Come tutti sappiamo, sono stati messi a disposizione della Grecia circa 85 miliardi di euro, una somma pari al 36% del PIL odierno del paese ellenico. Sappiamo anche che in tanti (dal FMI in giù) si domandano se, quando e come verrà ripagato questo prestito, anche al lordo del richiesto fondo di garanzia che vale 50 miliardi, ovvero asset greci pari al 21% del PIL attuale.
Vi sono tante supposizioni, illazioni, opinioni su dove siano finiti i soldi dei precedenti prestiti e dove finiranno questi. Sul passato abbiamo dati e numeri precisi che ci indicano come la socializzazione delle perdite fortemente volute da Germania e Francia in primis abbia stravolto l’esposizione verso il disastrato paese mediterraneo:


L’Italia che era rimasta ai margini di questa orgia è quella che ha sostenuto più di tutte le banche tedesche e francesi concedendo prestiti ai fondi ESM per salvare non la Grecia ma la Germania e la Francia, ricevendo in cambio un attacco speculativo in piena regola.
Questa storia si è ripetuta in Irlanda, in Spagna e Portogallo, con l’aggiunta delle banche inglesi e americane.


Tornate ora con la mente all’estate 2011: i media gridavano al baratro e alla fine dell’Italia, il panico contagiava i prezzi dei BTP che scendevano a capofitto (intanto qualche banca americana li comprava approfittando del caos), mentre il governo tedesco portava avanti il suo piano per consentire alle sue banche di riavere indietro i loro soldi senza farsi troppo vedere.

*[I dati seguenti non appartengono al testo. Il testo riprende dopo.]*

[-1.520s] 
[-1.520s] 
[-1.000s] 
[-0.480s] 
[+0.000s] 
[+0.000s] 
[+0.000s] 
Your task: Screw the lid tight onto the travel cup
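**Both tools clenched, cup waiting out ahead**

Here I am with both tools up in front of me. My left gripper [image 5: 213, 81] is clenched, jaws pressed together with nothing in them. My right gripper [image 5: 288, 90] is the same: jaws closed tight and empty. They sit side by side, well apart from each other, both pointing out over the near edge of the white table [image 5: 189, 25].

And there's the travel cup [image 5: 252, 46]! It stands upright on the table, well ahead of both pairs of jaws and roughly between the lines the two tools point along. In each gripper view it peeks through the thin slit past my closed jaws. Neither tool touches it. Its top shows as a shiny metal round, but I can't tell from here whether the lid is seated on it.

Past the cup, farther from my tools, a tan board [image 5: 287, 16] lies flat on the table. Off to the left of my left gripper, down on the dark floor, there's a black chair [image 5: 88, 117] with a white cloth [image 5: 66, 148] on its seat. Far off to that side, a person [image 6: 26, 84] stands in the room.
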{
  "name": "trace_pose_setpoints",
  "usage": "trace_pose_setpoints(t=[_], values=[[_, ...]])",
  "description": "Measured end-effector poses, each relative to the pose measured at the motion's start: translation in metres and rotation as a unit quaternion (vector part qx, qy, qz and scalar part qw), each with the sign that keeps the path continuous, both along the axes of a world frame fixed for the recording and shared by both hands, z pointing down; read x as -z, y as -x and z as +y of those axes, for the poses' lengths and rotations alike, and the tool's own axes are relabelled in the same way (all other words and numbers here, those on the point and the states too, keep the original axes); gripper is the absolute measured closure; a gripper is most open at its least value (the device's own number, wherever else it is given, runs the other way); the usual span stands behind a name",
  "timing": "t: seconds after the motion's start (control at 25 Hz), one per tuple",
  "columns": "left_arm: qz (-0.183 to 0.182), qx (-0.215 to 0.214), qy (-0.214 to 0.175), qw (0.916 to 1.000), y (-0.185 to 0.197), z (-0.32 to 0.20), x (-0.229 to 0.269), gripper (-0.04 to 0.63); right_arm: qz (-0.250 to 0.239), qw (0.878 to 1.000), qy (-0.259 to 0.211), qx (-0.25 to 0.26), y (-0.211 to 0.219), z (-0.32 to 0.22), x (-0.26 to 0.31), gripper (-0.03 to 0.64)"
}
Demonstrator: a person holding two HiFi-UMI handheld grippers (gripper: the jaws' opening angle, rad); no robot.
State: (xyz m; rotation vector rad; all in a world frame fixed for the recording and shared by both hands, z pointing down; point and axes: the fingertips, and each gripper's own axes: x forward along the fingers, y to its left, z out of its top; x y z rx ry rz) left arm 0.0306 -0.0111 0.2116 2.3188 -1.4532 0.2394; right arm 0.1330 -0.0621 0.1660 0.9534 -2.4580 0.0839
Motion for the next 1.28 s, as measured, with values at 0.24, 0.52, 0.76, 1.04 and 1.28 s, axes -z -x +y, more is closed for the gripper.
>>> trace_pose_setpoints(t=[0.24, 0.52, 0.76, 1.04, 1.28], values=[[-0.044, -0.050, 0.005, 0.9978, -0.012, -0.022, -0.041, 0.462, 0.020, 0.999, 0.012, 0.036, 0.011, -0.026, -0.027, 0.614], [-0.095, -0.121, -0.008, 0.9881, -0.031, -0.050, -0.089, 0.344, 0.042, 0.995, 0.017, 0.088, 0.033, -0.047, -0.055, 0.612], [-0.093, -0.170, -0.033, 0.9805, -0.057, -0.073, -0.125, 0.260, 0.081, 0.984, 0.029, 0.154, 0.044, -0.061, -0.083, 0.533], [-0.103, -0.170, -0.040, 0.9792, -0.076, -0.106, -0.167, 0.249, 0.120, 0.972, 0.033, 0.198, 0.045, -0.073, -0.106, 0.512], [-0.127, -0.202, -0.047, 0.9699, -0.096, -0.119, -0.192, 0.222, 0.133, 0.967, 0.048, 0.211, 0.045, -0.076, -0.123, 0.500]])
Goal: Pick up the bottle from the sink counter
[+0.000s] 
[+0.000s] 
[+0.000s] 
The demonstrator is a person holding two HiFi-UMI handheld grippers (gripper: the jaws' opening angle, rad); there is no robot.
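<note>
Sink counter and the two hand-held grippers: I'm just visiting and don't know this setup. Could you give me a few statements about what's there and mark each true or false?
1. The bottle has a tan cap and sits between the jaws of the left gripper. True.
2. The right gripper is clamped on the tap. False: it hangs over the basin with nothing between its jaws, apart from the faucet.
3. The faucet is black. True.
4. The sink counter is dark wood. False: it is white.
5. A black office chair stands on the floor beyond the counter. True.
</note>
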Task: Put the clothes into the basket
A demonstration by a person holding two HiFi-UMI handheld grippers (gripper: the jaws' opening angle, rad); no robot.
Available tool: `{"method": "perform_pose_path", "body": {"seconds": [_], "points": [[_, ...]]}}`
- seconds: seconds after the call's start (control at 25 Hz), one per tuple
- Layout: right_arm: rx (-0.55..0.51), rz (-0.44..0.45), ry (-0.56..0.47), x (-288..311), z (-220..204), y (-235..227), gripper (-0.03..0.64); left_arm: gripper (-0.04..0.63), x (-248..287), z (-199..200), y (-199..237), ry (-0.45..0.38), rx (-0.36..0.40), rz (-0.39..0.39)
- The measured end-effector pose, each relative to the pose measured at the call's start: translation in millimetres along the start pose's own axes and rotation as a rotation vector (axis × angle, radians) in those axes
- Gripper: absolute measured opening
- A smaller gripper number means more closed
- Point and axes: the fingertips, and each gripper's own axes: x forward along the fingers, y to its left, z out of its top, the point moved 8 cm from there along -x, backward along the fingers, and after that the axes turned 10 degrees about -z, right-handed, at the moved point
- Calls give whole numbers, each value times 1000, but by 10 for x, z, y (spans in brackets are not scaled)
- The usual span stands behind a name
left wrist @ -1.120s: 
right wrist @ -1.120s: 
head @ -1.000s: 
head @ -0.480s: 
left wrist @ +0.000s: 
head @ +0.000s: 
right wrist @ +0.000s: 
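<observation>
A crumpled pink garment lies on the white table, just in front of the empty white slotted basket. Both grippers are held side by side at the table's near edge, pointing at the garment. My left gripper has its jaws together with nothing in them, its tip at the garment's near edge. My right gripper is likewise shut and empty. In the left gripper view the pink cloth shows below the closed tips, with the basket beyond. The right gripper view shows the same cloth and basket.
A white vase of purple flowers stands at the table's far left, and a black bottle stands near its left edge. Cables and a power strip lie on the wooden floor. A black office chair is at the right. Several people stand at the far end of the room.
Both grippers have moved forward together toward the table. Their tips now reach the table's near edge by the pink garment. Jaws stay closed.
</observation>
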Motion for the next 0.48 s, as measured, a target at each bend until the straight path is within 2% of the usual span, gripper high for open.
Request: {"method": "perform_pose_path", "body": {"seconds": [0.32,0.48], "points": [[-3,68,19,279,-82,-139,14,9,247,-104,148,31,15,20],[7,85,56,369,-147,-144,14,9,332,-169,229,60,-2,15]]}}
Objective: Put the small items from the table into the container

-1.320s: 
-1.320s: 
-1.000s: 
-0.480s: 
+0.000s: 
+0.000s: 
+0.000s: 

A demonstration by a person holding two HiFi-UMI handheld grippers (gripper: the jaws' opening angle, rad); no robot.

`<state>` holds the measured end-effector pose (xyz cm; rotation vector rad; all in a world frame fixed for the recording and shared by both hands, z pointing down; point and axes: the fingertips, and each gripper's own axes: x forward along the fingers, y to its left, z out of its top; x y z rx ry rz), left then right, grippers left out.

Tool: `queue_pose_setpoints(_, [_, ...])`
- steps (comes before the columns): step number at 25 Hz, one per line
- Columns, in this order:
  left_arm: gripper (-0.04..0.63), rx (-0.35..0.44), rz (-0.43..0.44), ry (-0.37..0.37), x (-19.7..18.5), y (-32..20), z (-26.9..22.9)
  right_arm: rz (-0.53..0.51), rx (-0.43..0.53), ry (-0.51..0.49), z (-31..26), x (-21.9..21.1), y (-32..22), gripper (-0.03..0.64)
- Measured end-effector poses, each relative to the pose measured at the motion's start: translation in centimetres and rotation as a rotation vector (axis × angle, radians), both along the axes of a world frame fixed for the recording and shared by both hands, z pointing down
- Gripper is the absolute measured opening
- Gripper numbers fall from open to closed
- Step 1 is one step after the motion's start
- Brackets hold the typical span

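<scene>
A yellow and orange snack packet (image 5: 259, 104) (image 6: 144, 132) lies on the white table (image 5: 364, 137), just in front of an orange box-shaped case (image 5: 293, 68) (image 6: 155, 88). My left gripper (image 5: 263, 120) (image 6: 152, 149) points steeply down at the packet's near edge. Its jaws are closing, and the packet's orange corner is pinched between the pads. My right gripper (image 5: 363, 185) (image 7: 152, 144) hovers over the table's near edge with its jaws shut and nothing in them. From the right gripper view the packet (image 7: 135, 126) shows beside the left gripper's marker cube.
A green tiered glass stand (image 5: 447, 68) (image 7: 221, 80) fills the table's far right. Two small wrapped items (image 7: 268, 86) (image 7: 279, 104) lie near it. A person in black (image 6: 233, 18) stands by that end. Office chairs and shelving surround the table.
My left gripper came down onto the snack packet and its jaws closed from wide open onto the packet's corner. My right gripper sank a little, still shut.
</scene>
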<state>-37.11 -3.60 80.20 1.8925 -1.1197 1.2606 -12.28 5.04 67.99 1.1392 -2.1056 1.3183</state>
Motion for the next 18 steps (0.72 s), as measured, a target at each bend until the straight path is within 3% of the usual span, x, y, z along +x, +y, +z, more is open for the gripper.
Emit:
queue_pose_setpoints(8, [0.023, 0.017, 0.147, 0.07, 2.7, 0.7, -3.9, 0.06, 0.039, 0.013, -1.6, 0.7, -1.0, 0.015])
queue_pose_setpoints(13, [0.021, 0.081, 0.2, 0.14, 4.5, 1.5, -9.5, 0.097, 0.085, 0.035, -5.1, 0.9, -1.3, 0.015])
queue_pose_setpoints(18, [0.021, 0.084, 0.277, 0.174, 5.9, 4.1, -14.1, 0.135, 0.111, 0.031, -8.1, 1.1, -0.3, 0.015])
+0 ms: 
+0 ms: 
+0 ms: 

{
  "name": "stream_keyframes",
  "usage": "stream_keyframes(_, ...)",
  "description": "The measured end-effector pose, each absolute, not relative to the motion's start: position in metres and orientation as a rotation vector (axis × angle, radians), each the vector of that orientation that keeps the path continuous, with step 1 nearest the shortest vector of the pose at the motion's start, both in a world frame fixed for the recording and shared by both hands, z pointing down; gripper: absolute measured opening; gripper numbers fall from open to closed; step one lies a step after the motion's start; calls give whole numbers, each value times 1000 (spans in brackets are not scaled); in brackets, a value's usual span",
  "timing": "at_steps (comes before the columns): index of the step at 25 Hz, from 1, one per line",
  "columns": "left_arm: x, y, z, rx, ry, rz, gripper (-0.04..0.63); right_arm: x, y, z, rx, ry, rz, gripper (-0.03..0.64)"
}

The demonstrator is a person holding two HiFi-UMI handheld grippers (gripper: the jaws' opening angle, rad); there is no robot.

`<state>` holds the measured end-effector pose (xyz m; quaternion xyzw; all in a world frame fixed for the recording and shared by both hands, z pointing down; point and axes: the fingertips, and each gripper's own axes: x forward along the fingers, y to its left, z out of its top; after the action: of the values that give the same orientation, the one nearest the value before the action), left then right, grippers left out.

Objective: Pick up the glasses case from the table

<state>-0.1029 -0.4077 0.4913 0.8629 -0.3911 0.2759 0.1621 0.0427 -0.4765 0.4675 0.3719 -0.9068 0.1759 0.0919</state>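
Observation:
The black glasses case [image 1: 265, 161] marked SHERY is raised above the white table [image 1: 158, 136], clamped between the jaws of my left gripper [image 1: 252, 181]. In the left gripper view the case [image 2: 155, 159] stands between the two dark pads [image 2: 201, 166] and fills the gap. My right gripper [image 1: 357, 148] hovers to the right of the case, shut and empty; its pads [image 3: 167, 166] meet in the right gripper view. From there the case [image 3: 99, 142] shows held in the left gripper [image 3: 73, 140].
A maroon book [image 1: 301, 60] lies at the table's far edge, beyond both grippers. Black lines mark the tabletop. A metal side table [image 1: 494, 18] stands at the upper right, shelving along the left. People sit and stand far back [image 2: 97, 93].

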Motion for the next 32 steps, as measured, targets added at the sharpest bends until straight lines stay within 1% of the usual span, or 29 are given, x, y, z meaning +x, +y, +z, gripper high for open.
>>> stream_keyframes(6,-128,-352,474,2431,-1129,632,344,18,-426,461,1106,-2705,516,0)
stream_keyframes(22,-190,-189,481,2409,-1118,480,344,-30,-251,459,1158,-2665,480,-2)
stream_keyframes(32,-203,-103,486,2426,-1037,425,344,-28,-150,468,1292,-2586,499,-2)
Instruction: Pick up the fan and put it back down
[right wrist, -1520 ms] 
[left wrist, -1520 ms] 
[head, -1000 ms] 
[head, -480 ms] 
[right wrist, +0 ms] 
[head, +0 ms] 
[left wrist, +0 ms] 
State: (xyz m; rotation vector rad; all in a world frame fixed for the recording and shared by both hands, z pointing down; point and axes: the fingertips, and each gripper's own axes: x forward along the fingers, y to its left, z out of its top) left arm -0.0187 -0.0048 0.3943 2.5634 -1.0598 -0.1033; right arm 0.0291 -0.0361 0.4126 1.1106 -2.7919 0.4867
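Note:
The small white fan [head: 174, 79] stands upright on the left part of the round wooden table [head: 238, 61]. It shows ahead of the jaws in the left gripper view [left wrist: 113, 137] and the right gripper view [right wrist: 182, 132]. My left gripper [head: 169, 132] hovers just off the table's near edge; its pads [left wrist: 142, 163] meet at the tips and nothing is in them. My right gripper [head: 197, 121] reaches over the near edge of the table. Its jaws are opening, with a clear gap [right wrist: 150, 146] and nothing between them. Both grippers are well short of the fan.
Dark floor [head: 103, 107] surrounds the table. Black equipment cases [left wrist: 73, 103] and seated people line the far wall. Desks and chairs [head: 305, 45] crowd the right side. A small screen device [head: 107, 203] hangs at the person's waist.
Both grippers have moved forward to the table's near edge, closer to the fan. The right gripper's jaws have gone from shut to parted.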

Lo schema è ben noto: il governo tedesco dà i soldi al fondo di salvataggio dell’Unione europea in modo che possa dare i soldi al governo irlandese in modo che il governo irlandese può dare indietro denaro alle banche irlandesi così le banche irlandesi possono rimborsare i loro prestiti alle banche tedesche. E così via (Irlanda, Grecia, etc) coinvolgendo in questo folle (per chi ne era estraneo) giro altri paesi europei che erano rimasti estranei alle malefatte compiute dagli “idioti di Dusseldorf” (come ancora vengono chiamati negli USA) e dagli spregiudicati banchieri francesi.
Andatevi invece a guardare come, invece, hanno affrontato il problema gli svedesi agli inizi degli anni ’90 e capirete subito le differenze col modello odierno (da studiare per le implicazioni sulle strategie da adottare agli investimenti personali).